Cloud I just segment and track interested object with prompt?

z-x-yang / Segment-and-Track-Anything

An open-source project dedicated to tracking and segmenting any objects in videos, either automatically or interactively. The primary algorithms utilized include the Segment Anything Model (SAM) for key-frame segmentation and Associating Objects with Transformers (AOT) for efficient tracking and propagation purposes.

GNU Affero General Public License v3.0

2.85k stars 341 forks source link

Cloud I just segment and track interested object with prompt? #7

Closed aixiaodewugege closed 1 year ago

aixiaodewugege commented 1 year ago

Is it convenient to use GroundingDINO to provide bbox and do next step with your current code?

z-x-yang commented 1 year ago

Thank you for your suggestion. I believe it is an excellent idea and we will include this feature in our upcoming development plan. Currently, we are working on the development of an interactive editing WebUI. However, due to limited energy, we kindly request your patience as we work towards its implementation.

aixiaodewugege commented 1 year ago

Thanks for your reply. I have impleaded it myself, based on your code.

I am curious that which one has the better performance on tracking task, your method or the MOTRv2?

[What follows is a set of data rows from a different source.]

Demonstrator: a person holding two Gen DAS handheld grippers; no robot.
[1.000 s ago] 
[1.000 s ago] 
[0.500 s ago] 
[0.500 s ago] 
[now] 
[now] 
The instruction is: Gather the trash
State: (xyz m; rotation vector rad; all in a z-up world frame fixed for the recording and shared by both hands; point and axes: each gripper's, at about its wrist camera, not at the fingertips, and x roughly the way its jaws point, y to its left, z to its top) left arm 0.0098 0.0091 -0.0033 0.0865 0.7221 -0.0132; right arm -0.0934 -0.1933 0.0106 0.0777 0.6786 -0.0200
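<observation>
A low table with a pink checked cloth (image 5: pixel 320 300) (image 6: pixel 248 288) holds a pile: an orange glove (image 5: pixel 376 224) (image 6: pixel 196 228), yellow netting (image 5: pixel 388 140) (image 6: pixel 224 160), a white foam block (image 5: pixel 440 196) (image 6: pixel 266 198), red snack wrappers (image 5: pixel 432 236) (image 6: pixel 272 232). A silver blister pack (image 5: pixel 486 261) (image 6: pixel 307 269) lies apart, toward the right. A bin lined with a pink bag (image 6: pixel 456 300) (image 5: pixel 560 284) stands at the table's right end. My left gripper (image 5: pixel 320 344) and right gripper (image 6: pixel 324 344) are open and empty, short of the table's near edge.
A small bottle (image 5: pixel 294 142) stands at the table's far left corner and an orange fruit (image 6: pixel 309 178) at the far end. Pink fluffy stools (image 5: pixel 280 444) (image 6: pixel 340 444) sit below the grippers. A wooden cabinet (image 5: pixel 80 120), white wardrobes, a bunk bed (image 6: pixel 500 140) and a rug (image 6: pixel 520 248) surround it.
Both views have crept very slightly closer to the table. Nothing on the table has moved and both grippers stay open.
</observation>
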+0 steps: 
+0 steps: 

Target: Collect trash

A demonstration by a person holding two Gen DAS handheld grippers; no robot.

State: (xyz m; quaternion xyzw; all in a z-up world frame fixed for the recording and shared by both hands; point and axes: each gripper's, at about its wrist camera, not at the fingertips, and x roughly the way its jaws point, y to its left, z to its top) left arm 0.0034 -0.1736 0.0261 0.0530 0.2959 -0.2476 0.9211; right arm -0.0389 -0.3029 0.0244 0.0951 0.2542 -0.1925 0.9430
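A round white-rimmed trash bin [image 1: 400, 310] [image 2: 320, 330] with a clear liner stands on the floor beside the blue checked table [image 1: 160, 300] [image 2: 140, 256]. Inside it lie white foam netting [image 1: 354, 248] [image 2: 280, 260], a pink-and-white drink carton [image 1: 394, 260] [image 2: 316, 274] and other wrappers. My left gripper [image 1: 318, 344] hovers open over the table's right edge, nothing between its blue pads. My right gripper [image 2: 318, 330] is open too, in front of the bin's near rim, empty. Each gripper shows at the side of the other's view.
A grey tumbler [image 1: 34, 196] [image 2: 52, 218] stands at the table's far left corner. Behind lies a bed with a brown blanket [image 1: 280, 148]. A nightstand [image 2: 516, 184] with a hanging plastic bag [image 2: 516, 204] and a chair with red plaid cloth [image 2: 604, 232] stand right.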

z-x-yang commented 1 year ago

"Segment and Track Anything" aims to achieve open-world video object segmentation, requiring the algorithm to have the ability to generalize to untrained object categories. In contrast, MOTR is designed for MOT tasks, which usually only detect and track specific targets (usually people and vehicles) and do not consider generalization capabilities. Furthermore, MOTR uses a BBox-based solution instead of a segmentation-based solution for tracking, which may reduce tracking performance.

In the VOT2022 challenge, our segmentation-based tracking method, based on AOT, significantly outperformed all BBox-based methods in robustness (detailed in the Workshop presentation shown below). This is a new breakthrough for segmentation-based methods and deserves further research and consideration.

aixiaodewugege commented 1 year ago

Thanks for your clearly response!

I noticed that you use first frame to generate better result. Could you please explain how does it work?

Your current code is able to track every each segment generated by SAM, but SAM need bbox to generate better result. Hopes you can add detection model into your code.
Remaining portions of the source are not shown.